WORK TASK: Give the number of lines in the data that hold the word "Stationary", and nothing else.

------------------------------------------------------------

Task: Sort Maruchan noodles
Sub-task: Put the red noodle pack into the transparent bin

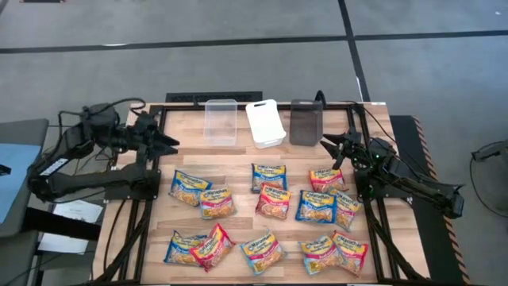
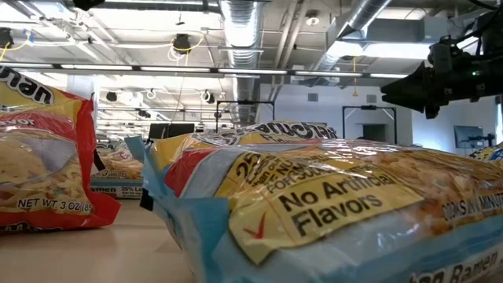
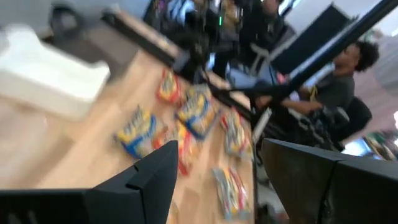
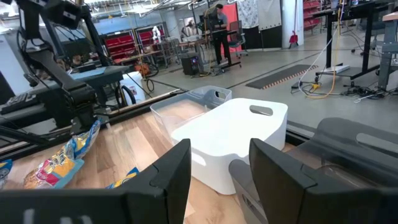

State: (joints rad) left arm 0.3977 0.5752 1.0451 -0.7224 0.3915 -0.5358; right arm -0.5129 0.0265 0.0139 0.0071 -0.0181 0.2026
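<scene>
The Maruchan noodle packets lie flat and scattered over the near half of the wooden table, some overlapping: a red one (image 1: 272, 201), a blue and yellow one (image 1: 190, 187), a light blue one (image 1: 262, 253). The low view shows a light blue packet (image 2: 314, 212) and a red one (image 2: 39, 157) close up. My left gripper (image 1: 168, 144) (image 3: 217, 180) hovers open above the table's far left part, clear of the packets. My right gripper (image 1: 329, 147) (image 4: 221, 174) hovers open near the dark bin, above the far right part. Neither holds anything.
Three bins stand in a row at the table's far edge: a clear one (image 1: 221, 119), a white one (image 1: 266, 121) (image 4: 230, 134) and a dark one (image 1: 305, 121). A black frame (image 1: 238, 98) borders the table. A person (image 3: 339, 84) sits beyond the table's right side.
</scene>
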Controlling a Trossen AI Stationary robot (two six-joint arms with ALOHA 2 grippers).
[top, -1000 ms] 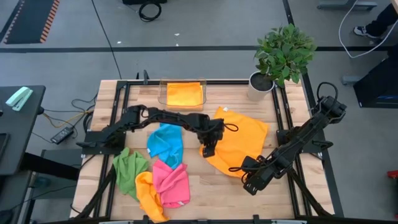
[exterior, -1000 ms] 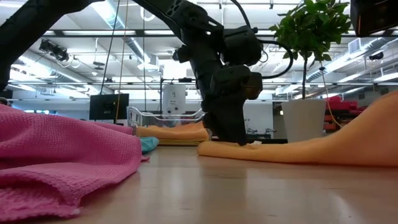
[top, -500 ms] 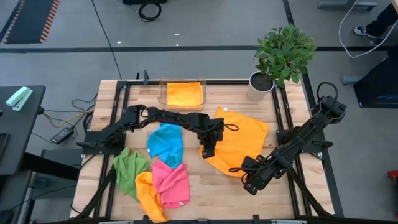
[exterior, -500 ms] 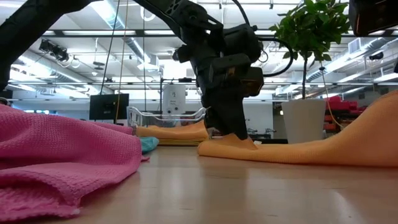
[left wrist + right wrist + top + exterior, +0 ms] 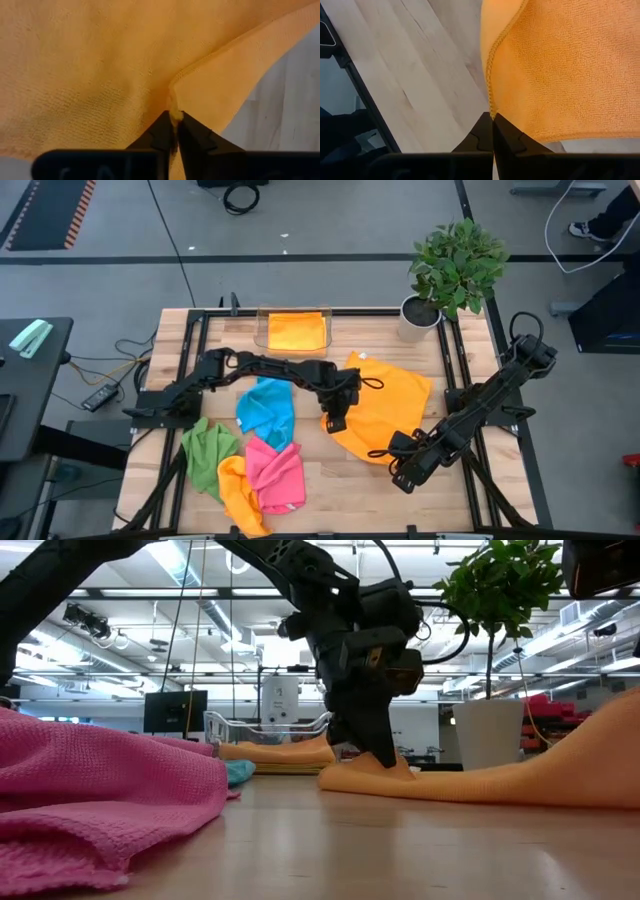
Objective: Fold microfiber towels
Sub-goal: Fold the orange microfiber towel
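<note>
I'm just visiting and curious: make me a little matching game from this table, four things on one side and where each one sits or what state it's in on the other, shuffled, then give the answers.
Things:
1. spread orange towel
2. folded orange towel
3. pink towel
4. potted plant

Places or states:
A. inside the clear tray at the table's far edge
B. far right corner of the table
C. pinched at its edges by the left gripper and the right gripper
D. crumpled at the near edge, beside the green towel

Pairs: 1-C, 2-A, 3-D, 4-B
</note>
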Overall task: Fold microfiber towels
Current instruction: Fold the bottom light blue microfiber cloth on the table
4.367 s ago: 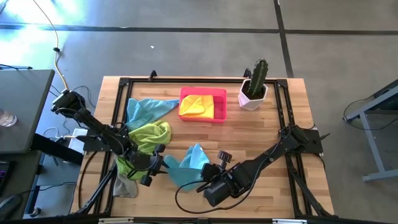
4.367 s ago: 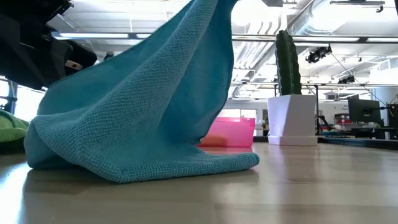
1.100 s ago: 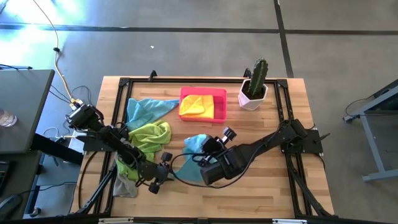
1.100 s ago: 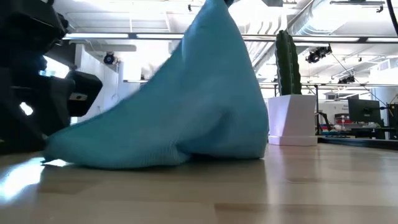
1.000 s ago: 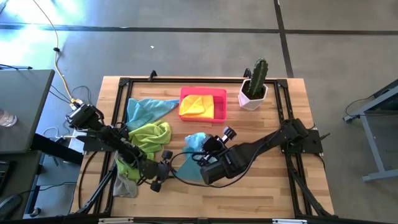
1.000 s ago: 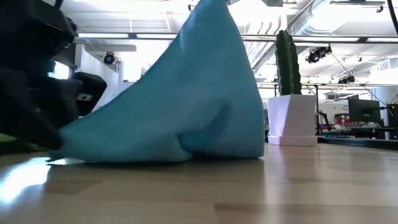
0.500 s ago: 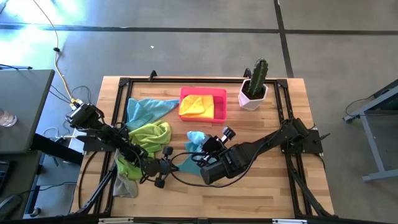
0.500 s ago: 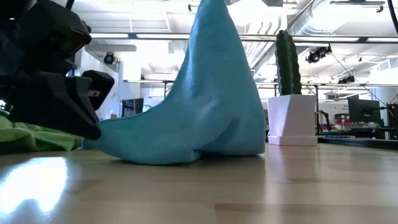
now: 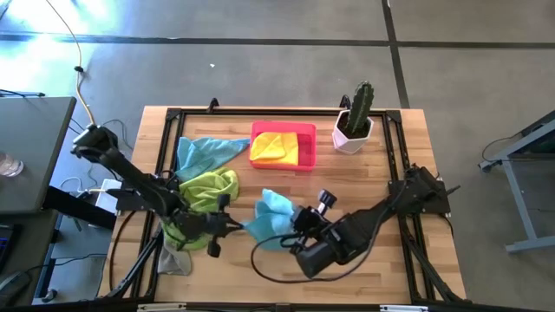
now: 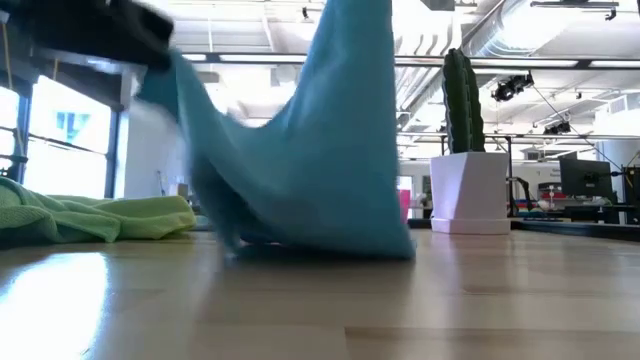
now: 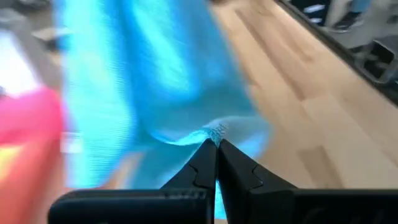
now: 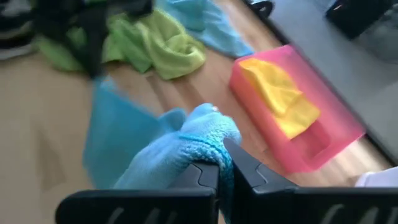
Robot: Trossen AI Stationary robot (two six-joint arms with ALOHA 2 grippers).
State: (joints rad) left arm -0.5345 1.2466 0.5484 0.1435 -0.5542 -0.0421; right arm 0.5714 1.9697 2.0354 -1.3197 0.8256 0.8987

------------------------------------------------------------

YOUR SOLUTION: 2